The Arsenal academy graduate never quite reached the heights expected of him, but he earned seven caps for England, and at times at Blackburn and Tottenham looked as though he’d fulfil his early potential.

Less than a year older than Cristiano Ronaldo, Bentley retired in 2014 – before he’d even turned 30 – and freely admitted he’d fallen out of love with the sport.

“The game has changed a lot – when I first started playing it was more about enjoying it, you went into work every day and it was brilliant,” Bentley told Sky Sports News after announcing his retirement,

“Now it’s a little bit robotic – with the social media side of it and the money that has come into the game – I hate to say it but it’s made it boring, it’s made it predictable and a bit too calculated.

“To sign on for another four or five years into that isn’t really an option for me.”

Hidetoshi Nakata

Considered by some to be the finest Japanese footballer in the history of the sport, Nakata’s senior playing career lasted a little over a decade, with the majority of his career spent in Italy.

He called time after a season on loan at Sam Allardyce’s Bolton Wanderers in 2005-06, having previously turned out for Perugia, Roma, Parma, Bologna and Fiorentina.

Nakata later revealed he just stopped enjoying the sport in the latter years of his career; “I preferred to find out what was going on in the world, and I must say I learnt a lot.”

Davy Propper

30-year-old Dutch midfielder Propper only left Brighton in 2021, having made over 100 appearances for the Seagulls, but his return to PSV failed to reignite his love for football.
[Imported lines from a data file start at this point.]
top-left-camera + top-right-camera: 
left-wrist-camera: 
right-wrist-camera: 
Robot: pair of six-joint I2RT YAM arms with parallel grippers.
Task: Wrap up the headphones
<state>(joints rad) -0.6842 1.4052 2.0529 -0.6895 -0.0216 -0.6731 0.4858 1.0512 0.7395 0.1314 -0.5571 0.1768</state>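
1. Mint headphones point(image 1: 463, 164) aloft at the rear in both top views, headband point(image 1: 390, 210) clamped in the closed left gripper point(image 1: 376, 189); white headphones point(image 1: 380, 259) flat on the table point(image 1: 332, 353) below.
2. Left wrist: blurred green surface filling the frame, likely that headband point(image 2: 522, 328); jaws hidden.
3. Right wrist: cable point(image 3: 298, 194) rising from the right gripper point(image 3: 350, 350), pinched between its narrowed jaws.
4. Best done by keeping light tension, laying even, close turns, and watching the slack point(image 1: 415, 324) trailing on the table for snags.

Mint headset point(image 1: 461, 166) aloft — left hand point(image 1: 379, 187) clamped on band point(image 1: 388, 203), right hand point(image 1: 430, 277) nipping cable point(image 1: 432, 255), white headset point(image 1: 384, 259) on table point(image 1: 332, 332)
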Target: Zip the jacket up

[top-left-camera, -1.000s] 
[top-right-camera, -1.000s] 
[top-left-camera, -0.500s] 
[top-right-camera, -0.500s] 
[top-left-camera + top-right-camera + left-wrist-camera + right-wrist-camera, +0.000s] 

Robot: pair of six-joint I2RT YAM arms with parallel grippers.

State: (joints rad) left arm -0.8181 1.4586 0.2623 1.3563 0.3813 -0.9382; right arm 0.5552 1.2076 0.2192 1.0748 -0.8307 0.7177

His announcement echoed sentiments expressed by the likes of Zidane and Cantona before him, and you can’t help respect him for refusing to phone it in or see his career fizzle out like so many others.

“I made the final decision to call time on my playing career before Christmas and it feels like a relief. That’s why I know I’ve made the right choice,” he said.

“When I was abroad, I gradually lost the love for the game. It was difficult for me to observe the discipline needed to perform at my best and have my life ruled by a hectic football schedule. And the coronavirus crisis and the lack of visits from relatives and friends haven’t done me any good, either.”